What you are asked to do
Present each line of the entries below that holds the word "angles".

**** Dataset entries ****

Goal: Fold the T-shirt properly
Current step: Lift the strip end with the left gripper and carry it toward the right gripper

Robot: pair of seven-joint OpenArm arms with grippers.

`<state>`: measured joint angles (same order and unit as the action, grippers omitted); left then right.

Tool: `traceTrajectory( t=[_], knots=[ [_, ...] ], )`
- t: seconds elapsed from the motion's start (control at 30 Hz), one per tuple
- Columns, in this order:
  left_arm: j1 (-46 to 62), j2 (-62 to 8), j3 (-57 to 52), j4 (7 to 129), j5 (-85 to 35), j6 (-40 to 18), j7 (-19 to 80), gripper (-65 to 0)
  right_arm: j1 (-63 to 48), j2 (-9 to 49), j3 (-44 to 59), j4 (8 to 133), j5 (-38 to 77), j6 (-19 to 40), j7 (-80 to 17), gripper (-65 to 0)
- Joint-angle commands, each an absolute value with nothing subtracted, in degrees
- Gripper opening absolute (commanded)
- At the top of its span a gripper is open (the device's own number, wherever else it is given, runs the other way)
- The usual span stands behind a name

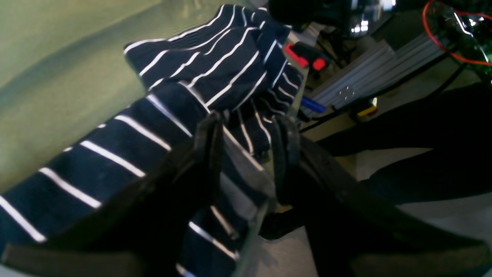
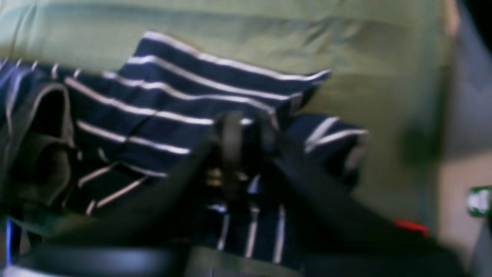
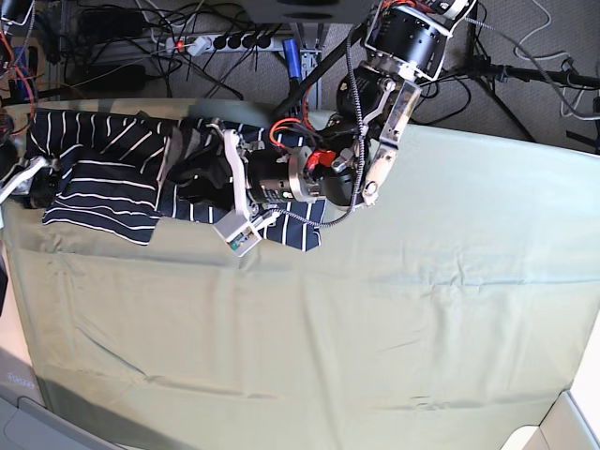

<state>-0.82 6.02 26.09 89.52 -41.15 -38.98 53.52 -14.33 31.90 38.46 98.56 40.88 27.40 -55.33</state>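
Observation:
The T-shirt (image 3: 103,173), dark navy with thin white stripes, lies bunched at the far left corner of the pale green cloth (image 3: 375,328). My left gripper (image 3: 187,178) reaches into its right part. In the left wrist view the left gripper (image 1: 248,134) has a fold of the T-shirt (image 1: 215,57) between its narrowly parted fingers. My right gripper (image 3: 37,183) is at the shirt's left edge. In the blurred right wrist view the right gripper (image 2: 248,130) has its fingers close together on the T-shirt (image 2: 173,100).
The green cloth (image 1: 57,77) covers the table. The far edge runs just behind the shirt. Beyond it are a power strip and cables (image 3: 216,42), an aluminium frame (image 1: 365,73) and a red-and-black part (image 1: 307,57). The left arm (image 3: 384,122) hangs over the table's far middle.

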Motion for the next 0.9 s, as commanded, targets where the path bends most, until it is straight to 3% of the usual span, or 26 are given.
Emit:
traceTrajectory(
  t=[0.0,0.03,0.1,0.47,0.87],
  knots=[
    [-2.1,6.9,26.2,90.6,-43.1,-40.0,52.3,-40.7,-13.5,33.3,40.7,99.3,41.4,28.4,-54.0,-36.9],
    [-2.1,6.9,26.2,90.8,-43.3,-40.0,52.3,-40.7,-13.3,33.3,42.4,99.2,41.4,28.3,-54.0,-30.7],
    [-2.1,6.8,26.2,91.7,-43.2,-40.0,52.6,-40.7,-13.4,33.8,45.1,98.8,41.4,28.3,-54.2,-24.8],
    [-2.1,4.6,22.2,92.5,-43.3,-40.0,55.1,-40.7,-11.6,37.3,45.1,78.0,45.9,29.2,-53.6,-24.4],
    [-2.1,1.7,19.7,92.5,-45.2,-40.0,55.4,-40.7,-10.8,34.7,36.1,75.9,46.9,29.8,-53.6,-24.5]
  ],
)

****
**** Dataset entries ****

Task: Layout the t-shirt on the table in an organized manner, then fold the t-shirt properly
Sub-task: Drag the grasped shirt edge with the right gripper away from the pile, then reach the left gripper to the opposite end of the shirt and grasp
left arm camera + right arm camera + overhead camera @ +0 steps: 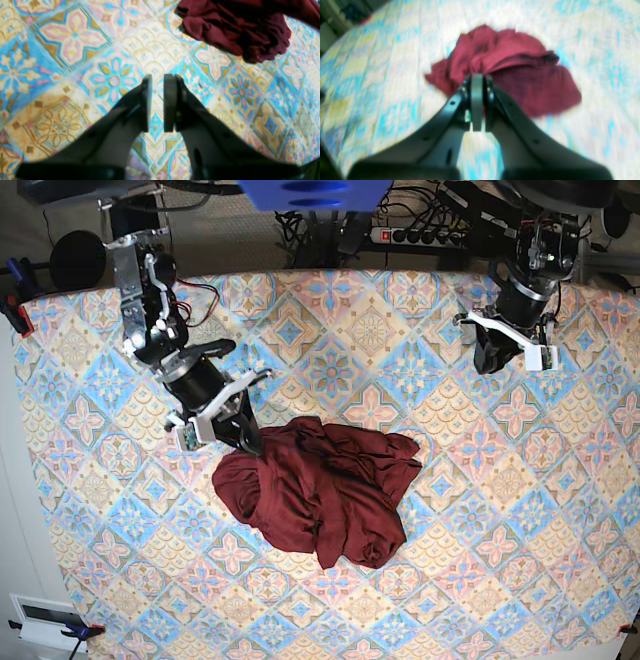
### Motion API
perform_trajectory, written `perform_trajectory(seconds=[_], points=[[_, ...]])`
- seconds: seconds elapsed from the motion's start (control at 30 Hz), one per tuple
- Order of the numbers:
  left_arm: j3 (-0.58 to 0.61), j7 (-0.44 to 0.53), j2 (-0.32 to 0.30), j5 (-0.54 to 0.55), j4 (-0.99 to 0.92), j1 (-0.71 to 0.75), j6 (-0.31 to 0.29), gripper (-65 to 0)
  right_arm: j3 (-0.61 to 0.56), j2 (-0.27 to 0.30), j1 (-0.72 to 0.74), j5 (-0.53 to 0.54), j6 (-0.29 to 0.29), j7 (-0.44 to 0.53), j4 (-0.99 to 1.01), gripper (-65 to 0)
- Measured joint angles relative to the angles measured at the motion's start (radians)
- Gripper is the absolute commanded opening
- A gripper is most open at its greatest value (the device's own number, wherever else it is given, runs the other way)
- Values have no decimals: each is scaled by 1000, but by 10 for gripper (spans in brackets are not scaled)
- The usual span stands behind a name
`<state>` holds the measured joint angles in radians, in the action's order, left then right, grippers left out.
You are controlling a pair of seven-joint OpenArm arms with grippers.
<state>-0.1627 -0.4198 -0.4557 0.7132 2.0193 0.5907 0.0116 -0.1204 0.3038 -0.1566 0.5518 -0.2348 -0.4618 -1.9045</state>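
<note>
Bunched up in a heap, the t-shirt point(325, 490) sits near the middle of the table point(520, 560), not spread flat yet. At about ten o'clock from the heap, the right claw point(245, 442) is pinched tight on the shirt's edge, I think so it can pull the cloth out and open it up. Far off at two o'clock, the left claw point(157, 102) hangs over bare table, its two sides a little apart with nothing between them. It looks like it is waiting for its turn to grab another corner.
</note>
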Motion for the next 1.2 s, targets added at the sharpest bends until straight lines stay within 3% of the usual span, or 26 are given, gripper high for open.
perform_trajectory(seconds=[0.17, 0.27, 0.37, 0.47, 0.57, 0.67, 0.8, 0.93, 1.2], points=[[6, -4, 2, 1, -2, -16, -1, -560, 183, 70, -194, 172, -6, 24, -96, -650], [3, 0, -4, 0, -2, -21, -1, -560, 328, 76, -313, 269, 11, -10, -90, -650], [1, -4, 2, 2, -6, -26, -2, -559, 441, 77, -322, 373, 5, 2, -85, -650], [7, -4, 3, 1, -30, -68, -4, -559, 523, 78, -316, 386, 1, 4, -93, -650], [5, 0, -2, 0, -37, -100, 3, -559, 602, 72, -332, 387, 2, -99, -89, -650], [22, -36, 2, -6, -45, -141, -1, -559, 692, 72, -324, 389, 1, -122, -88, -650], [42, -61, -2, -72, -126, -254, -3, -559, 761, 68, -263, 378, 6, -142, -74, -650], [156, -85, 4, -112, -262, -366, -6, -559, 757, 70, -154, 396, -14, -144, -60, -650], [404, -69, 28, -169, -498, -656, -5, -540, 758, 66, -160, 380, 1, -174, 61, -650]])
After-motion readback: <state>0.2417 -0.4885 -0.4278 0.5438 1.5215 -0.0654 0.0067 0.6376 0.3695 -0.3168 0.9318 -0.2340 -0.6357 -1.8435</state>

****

Worked solution
`<state>`: measured joint angles (same order and unit as the action, grippers omitted); left then right.
- Measured joint angles relative to the angles measured at the motion's start (radians)
`<state>` holds the measured joint angles in radians, in the action's order, left then right, grippers left out.

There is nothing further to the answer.